Soylent could usher in a new world; whether it’€™s a good or bad one depends on us

May 12, 2014 1:30AM ET

Man cannot live by bread alone ­— but we can survive on Soylent, a powdered meal replacement that’s getting press in articles portending the “end of food.” Developed by Robert Rhinehart, an electrical engineer turned amateur biochemist, the product is something like Ensure on steroids, containing thirty-five essential nutrients in one tiny pouch. Mix it with water and an oil blend and you have not just a substitute for a single meal, but a cocktail you could live on for all eternity.

Rhinehart and his small team are straight out of Silicon Valley. They not only discuss their startup with the hyperoptimism of the TED set, but its early consumers are “lifehacking” tech types who find drinking meals at their desk a fine way to maximize their productivity.

This is the reason many commentators fear the rise of Soylent and products like it. Under capitalism, we spend most of our waking hours under the direction of our bosses. We’re under pressure to produce ever more efficiently — not for more pay, but simply to keep our jobs. With stable 9-to-5 employment increasingly scarce, companies are not only making the workday longer, they’re making sure workers achieve peak productivity throughout it.

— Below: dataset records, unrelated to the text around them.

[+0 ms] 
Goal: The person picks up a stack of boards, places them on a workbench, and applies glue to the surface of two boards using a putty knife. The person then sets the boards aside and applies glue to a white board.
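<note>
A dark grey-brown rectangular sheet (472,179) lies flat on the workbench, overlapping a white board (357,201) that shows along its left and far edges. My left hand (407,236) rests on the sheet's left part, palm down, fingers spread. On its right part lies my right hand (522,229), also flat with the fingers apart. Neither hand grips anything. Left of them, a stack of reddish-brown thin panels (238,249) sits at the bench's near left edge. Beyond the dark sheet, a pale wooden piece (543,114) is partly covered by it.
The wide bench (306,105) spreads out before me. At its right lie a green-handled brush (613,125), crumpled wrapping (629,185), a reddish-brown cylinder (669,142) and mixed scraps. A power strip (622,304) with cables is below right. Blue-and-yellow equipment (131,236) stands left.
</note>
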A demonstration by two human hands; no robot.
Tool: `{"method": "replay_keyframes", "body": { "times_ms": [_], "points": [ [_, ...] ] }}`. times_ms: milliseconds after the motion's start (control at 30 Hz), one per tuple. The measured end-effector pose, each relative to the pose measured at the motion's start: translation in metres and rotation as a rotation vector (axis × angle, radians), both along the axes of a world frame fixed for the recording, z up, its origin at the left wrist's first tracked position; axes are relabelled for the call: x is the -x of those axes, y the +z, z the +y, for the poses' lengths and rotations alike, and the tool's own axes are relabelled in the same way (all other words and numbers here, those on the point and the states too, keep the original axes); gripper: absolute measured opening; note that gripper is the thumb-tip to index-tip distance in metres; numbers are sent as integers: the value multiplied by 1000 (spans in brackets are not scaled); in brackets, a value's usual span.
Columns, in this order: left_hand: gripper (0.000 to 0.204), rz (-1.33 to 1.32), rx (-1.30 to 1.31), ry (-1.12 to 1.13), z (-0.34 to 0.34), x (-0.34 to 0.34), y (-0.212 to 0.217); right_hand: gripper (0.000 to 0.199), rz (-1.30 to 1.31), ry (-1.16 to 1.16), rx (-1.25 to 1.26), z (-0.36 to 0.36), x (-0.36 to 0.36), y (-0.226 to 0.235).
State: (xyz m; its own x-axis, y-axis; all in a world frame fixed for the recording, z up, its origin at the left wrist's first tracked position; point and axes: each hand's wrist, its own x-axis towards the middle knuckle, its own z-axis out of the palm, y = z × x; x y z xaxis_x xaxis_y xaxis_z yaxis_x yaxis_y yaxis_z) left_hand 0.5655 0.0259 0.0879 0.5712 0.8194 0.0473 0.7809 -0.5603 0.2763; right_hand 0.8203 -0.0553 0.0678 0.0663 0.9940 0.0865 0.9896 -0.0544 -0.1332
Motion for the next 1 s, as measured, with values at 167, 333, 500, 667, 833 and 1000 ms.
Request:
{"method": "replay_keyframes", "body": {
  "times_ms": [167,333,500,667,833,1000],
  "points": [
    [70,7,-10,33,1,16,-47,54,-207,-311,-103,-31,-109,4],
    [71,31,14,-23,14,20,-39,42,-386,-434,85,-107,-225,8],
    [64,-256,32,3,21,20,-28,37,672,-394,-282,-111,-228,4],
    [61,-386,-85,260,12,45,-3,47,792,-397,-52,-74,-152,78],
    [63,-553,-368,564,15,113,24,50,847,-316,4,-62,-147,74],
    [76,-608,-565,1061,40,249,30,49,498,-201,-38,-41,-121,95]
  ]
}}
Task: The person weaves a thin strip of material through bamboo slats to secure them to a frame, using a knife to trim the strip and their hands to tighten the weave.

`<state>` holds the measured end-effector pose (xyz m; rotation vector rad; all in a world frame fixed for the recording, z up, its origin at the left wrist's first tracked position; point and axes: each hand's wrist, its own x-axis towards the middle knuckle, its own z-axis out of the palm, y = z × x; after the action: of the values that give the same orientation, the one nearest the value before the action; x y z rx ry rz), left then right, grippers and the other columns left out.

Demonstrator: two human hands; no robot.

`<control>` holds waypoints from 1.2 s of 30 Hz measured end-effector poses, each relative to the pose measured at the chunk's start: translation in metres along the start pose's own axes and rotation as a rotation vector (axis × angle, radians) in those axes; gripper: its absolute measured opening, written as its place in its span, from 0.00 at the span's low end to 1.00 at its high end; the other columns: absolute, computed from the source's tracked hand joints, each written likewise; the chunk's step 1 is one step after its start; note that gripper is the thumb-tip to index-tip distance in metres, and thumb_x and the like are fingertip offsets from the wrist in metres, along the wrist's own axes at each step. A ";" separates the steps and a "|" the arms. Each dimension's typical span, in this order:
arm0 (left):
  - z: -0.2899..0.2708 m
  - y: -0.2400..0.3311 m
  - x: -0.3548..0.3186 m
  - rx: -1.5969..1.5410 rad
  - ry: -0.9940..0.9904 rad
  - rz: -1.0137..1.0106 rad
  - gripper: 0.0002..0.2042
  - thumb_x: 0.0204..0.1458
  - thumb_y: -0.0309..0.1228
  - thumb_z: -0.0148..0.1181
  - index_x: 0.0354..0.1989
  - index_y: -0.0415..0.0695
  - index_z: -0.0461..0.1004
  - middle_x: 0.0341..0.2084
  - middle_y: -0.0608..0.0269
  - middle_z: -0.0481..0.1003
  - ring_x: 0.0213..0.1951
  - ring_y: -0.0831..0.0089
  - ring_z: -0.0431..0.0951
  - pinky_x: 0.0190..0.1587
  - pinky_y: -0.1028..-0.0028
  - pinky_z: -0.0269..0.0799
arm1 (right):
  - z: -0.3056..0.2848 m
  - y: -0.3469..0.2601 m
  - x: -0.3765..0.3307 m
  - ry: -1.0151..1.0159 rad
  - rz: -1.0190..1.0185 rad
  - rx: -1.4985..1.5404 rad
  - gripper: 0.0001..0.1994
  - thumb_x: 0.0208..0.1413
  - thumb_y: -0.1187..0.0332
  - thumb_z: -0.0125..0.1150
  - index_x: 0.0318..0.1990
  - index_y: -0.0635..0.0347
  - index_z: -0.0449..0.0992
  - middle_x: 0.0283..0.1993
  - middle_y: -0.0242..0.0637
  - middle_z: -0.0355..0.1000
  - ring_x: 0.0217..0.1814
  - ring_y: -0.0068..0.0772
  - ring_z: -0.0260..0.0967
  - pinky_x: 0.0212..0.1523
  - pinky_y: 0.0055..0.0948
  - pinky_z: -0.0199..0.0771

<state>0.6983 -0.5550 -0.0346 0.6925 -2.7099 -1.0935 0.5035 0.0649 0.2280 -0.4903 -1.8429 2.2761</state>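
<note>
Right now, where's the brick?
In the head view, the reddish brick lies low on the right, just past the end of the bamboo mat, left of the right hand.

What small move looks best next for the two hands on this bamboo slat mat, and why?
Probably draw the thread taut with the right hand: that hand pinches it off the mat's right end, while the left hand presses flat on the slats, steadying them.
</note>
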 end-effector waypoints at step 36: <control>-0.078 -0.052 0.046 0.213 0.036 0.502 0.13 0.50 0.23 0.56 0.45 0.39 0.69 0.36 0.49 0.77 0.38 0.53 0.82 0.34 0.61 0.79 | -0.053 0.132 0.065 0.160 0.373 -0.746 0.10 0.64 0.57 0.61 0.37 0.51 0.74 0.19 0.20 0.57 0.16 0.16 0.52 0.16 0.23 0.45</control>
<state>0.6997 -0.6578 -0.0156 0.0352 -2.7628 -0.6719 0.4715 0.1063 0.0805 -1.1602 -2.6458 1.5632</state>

Pervasive surveillance of employees, the division of work into mundane and tedious component tasks, and the relentless pace of production have always been associated with labor under capitalism. But in the unionless cubicle of the future, workers have even less of a chance to push back against these trends.

For those of us still lucky enough to have it, a lunch break is one of the last reprieves from the tyranny of the workplace. It doesn’t matter that we’re spending half of it standing in line for Chipotle — socializing with others and having time away from the grind has tremendous value.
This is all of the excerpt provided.